Guare, R., Guare, C., & Dawson, P. (2019). Smart but scattered--and stalled: 10 steps to help young adults use their executive skills to set goals, make a plan, and successfully leave the nest. New York, NY: The Guilford Press.

Review by Comfort M. Sumida, University of Hawai'i at Hilo, [email protected]

There are many roadblocks that can cause detours in a student’s academic journey. The difference between a student who perseveres to overcome these challenges and one who becomes stalled, depends on many factors. One such factor is the fit between the goal and the student’s abilities, motivations, and executive skills.

Executive skills guide an individual’s actions and impact the ability to make decisions and set goals; they regulate behaviors (i.e. development of long-range plans, following through) that increase the likelihood of reaching these goals (Guare, Guare, & Dawson, 2019).
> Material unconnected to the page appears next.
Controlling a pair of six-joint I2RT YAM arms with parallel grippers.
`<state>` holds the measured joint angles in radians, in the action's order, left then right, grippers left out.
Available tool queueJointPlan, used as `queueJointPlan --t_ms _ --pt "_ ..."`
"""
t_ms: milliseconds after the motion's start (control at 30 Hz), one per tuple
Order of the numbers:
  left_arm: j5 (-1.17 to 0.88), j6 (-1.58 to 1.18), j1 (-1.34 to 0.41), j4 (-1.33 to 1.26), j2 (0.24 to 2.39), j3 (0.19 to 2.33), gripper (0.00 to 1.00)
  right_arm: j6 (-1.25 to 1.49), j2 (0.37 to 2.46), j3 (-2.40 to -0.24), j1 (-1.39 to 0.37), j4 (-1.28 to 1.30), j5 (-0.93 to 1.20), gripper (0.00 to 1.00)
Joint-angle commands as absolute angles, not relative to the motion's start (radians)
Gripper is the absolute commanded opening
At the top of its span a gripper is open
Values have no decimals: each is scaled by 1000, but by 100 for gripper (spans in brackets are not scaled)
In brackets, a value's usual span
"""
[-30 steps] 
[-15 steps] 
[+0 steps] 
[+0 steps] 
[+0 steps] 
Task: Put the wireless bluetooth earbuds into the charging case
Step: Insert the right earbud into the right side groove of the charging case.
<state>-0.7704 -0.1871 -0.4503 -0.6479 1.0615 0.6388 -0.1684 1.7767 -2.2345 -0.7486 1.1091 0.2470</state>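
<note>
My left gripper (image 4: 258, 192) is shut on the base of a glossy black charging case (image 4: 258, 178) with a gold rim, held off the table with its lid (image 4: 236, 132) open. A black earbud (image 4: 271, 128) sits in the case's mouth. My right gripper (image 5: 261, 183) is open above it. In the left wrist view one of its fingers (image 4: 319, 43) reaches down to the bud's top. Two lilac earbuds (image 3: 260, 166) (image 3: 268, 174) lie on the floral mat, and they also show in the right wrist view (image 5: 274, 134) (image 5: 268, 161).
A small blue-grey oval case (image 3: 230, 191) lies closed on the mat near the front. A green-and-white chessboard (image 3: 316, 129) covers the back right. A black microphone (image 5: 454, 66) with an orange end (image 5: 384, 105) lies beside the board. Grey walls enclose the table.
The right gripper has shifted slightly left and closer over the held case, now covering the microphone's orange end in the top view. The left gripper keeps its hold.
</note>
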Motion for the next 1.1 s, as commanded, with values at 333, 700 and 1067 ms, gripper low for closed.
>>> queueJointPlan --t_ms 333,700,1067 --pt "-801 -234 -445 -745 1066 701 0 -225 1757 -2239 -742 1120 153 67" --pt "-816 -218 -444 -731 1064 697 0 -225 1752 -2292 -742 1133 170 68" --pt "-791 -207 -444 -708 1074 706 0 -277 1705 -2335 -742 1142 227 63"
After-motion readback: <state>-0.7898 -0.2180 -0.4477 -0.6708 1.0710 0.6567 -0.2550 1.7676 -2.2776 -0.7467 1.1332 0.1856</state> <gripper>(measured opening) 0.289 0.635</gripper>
Deficiencies in executive skills often result in stalled behaviors as individuals are unable to make decisions, act upon, and stick with them. “Executive skills are part of the brain development that takes place over the first 25 or 30 years of life,” with some young adults experiencing “weakness or delays in developing some or all of these skills” (Guare et al., 2019, p. 6). Thus, although most college students are legally adults, they may have not developed the executive skills necessary to engage in the behaviors required to succeed on their own -- academically, financially, and personally.

The newfound freedoms and expectations in college may bring to light deficiencies in areas that were previously unknown to the student. Guare et al (2019) provides the reader with tools to help young adults identify these deficiencies, provide guidance with goal setting and completion, as well as strategies to manage deficient behaviors.

As implied by the title, the book is written with a focus on the parent-child relationship. However, many of the tools presented may be adaptable for use in other settings. The same executive skills deficiencies that prevent a young adult from taking the initial steps in filling out a job application, can become a roadblock when applying to college, selecting a major or career path, or starting on a homework assignment. This book includes narratives that personalize the roadblocks several young adults face as they work towards independence. To illustrate the process that was undertaken by each to identify executive skills deficiencies, set goals, and evaluate progress, several worksheets and prompts are provided.

This content can assist advisors in developing skills within the Relational Component of the Core Competencies, specifically the ability to “Facilitate problem solving, decision-making, meaning-making, planning, and goal setting” (NACADA, 2017a). An advisor’s awareness of the role and impact of these still-developing skills can make their impact on a student’s academic performance evident -- through their ability to manage time, to be organized and flexible, to initiate and follow-through on a task, to tolerate stress, and to respond to demands. A combination of these skills is required to be academically successful.

Knowledge of executive skills and being able to identify deficiencies can help an advisor “motivate, encourage, and support students and the greater educational community to recognize their potential, meet challenges, and respect individuality” (NACADA, 2017b), the NACADA Core Value of Empowerment. This book provides concrete methods, ten steps, to help a student to be more aware of potential executive skills deficiencies and to build skills that can help to manage their impacts. The strategies to address deficiencies in areas such as time management, organization, task initiation, and planning, among others, may be of particular relevance.

As academic advisors, we are able to share these strategies with our students and explain how simple changes like reminders, rewards, and adjustments in environment, can have huge impacts on their ability to succeed. As an advisor, we can support our students should they choose to implement these strategies. We can help a student who is feeling defeated and is ready to give up, by explaining a pattern of decisions reflecting possible deficiencies in executive skills, and sharing strategies to end the cycle.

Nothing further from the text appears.